Una jornada que empieza temprano y termina de noche como Uber

La organización de sus horarios requiere una planificación casi permanente. Entre la escuela, las clases particulares, el transporte escolar y las aplicaciones, su jornada puede extenderse hasta las 22.

Después de terminar de trabajar, vuelve a su casa y procura dormir unas siete horas. También comparte parte de la actividad de manejo con su hermana, lo que le permite organizar mejor los descansos.

No todo es trabajo frente al volante.
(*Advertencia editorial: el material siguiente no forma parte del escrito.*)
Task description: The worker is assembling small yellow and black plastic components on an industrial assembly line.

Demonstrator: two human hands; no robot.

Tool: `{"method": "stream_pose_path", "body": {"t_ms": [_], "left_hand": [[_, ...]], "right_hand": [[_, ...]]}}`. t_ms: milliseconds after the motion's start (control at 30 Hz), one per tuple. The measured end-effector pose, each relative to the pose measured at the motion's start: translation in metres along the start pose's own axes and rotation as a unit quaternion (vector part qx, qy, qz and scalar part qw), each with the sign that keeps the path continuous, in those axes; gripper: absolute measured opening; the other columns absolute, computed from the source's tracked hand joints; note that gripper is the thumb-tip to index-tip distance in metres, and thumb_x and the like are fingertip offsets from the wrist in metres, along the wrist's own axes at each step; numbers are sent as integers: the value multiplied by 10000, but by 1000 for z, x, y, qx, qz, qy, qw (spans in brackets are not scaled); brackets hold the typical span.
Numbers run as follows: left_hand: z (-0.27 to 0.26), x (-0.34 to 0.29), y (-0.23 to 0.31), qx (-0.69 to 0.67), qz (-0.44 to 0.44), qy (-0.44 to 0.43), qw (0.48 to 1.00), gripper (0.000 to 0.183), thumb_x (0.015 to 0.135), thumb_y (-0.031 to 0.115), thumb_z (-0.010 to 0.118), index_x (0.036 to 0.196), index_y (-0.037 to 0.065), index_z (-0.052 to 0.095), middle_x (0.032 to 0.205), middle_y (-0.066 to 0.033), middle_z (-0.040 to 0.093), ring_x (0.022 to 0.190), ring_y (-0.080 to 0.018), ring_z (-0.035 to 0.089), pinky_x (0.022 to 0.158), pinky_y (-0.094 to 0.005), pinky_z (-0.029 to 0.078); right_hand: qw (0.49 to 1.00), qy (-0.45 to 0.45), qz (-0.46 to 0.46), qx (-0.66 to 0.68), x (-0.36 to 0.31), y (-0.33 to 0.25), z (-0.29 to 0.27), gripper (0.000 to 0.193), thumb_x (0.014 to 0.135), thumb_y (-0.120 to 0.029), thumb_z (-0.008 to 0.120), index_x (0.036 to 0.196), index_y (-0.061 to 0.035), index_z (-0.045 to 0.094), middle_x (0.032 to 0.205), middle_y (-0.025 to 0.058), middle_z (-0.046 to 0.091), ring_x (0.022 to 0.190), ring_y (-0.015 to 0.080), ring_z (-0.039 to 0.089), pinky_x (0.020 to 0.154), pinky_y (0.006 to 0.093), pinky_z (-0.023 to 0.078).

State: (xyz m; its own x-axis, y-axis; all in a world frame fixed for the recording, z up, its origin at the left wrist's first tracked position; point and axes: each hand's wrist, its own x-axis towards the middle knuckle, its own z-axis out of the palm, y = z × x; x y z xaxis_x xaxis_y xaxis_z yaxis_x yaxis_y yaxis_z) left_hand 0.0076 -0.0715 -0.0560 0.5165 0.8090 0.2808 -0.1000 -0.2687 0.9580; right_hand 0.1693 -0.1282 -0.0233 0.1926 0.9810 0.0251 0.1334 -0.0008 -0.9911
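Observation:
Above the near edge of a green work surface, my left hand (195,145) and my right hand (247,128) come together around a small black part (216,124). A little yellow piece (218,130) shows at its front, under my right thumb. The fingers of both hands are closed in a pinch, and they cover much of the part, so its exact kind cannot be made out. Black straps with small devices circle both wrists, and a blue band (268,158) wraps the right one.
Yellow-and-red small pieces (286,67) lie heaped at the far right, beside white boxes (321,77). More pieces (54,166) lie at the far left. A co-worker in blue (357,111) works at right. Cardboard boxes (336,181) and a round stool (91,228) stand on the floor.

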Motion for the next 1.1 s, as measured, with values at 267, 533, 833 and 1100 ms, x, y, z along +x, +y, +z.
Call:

También anda en bicicleta y busca mantener espacios para su vida personal y familiar. “Soy mamá”, cuenta, una dimensión que también forma parte de la compleja organización de sus días.

"Descanso cada 15 días, o sea un dos fines de semana al mes", cuenta.

La docente y una cuenta pendiente

La docente es titular en una escuela y trabaja allí desde 2008. Sin embargo, señala que hay ítems salariales que no percibe, como el denominado ítem arraigo, y cuestiona que algunas condiciones laborales no contemplen proporcionalmente las horas que efectivamente trabaja.

Su situación muestra una de las tensiones que atraviesan a muchos trabajadores de la educación: la diferencia entre la formación profesional, la responsabilidad del cargo y el ingreso que finalmente llega a fin de mes.

Por eso, las aplicaciones aparecen para ella como una herramienta concreta para mejorar sus ingresos.

Pero su relato no está atravesado solamente por la necesidad económica. “Me gusta conocer gente”, dice mostrando cómo convirtió la alternativa laborar de dedicarse al transporte en algo que disfruta. “Me gusta manejar”, cuenta. Y también disfruta una de las características particulares del trabajo: el contacto permanente con personas diferentes.

“Soy muy sociable”, explica. Para ella, el viaje no es solamente trasladar a alguien de un punto a otro. También es una oportunidad para conversar, conocer historias y salir de la rutina.

Por eso aclara que no ve su situación únicamente desde un lugar negativo. “No todo es negativo”, sostiene.

La música, además, continúa ocupando un lugar central en su vida. Es docente de música y tiene un proyecto personal que va mucho más allá de las aulas y del volante.

El sueño de cantar alrededor del mundo, más allá de las clases

Laura cuando era chica se hizo la pregunta que nos hacemos todos: ¿qué quiero ser cuando grande? Quería cantar alrededor del mundo. O sea, viajar por los países con su música.

Cuando piensa en el futuro, el deseo vuelve a aparecer y cree que aunque ya pasó los 40, hay sueños que no tienen por qué caducar. “Mi sueño es cantar alrededor del mundo, por ahora no pudo ser pero no lo descarto para más adelante”, cuenta.

Entre las clases, la escuela y las horas al volante, sostiene ese proyecto personal. Una docente que encontró en las aplicaciones una forma de completar sus ingresos, pero que también convirtió el auto en otro espacio de encuentro con personas y experiencias.

Tres trabajos, una profesión y un sueño que todavía sigue en marcha.